Search code examples
rplotggplot2power-law

Creating power law distribution chart based on raw data


So, i have a raw data that if charted, should form a power law distribution. I'm not really sure how to smooth the chart. I can do it in Excel, but i want to do it in R. I have a dataframe with 2 column. one is called frequency and another is called proportion. Frequency is frequency of a word used in a document. Proportion is the percentage. So I want to plot frequency on the X axis, and proportion on the Y. I tried barplot and ggplot.

The barplot seems perfect after adjusting the space. But for some reason I can only show the numbers on Y axis, and can't make the number appear on X axis.

The ggplot isn't as smooth.

If i convert the plot into density plot, it will change the measurement on Y axis.

How do I plot X and Y, and retain all the measurement label?

barplot(height=speech$proportion,width=speech$frequency,density=FALSE,space=10,border="green",xlab="Speech Frequency", ylab="Percentage of Words")

enter image description here

and ggplot

ggplot(speech,aes(x=speech$frequency,y=speech$proportion))+geom_bar(stat="identity",fill="green",colour="green") + xlab("Speech Frequency") +ylab("Proportion")

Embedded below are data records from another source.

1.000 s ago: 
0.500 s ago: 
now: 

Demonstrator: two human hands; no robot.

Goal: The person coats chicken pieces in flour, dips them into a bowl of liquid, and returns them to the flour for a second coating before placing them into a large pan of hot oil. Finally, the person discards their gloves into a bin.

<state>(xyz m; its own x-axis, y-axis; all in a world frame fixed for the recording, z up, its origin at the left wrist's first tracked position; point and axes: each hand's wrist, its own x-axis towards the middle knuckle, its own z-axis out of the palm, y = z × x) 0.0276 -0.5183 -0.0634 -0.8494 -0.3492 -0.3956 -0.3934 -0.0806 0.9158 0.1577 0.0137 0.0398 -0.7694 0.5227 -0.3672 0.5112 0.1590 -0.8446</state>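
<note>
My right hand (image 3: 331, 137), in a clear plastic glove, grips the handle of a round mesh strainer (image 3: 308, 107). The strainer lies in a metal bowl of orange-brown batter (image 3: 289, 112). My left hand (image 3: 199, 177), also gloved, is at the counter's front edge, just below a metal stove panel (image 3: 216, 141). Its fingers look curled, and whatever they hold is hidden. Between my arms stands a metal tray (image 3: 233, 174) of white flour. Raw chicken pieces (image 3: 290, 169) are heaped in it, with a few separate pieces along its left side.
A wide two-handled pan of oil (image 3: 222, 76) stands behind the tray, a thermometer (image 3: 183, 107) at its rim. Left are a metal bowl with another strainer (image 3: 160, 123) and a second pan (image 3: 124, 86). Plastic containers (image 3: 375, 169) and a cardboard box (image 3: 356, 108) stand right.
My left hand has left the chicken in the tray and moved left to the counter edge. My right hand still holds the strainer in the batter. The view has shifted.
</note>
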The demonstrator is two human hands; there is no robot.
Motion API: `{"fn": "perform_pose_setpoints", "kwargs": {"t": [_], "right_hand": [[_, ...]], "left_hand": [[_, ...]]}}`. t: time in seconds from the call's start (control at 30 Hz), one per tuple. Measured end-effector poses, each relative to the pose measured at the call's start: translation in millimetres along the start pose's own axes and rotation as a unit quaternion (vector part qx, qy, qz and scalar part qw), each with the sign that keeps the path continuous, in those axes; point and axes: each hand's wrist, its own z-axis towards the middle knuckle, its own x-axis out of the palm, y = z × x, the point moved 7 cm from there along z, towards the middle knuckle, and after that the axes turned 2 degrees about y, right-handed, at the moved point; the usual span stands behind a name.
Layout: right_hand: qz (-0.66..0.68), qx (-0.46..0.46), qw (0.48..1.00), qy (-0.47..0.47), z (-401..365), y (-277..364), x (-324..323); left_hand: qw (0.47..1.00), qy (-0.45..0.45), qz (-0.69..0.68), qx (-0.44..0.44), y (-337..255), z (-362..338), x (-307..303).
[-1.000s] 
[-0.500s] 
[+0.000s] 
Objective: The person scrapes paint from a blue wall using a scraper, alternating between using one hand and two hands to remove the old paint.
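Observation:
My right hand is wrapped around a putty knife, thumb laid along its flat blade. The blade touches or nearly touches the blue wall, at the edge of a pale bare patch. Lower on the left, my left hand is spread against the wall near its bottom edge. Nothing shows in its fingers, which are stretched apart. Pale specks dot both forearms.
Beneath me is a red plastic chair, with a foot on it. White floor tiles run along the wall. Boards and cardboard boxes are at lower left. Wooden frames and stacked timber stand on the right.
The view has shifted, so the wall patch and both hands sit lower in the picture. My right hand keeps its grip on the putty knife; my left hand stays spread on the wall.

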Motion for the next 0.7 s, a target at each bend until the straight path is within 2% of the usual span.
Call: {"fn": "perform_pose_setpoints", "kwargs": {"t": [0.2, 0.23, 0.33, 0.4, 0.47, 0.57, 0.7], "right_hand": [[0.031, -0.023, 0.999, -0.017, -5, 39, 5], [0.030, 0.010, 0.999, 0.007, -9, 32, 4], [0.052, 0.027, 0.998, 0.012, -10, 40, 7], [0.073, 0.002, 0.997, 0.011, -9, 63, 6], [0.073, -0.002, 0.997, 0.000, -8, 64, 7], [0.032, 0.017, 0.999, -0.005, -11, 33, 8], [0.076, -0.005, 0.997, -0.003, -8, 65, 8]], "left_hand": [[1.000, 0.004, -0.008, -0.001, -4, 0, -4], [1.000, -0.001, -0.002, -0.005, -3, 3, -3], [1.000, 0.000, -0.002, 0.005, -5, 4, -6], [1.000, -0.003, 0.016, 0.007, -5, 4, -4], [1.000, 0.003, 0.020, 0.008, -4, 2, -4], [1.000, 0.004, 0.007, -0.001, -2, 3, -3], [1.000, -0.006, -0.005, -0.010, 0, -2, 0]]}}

enter image description here

This is what it looks like in excel, which is what i want. enter image description here


Solution

  • Changing the labels on the x-axis with barplot is tedious. I usually use the gridBase package for this purpose.

    CODE:

    # 1: generating some mockup data
    speech = data.frame(frequency=c(500,250,125,75,20,10,5,3,1,1,1),proportion=c(c(500,250,125,75,20,10,5,3,1,1,1)/100))
    # 2: calling barplot with filled bars and with space=0 (no space between bars)
    midpts=barplot(height=speech$proportion,col="green",space=0,border="green",xlab="Speech Frequency", ylab="Percentage of Words")
    # 3: loading gridBase, and using it to generate the x-axis labels
    library(gridBase)
    vps <- baseViewports()
    pushViewport(vps$inner, vps$figure, vps$plot)
    grid.text(speech$frequency, x = unit(midpts, "native"), y=unit(-0.5, "lines"), just="right", rot=90)
    

    RESULT:

    barplot in R with x labels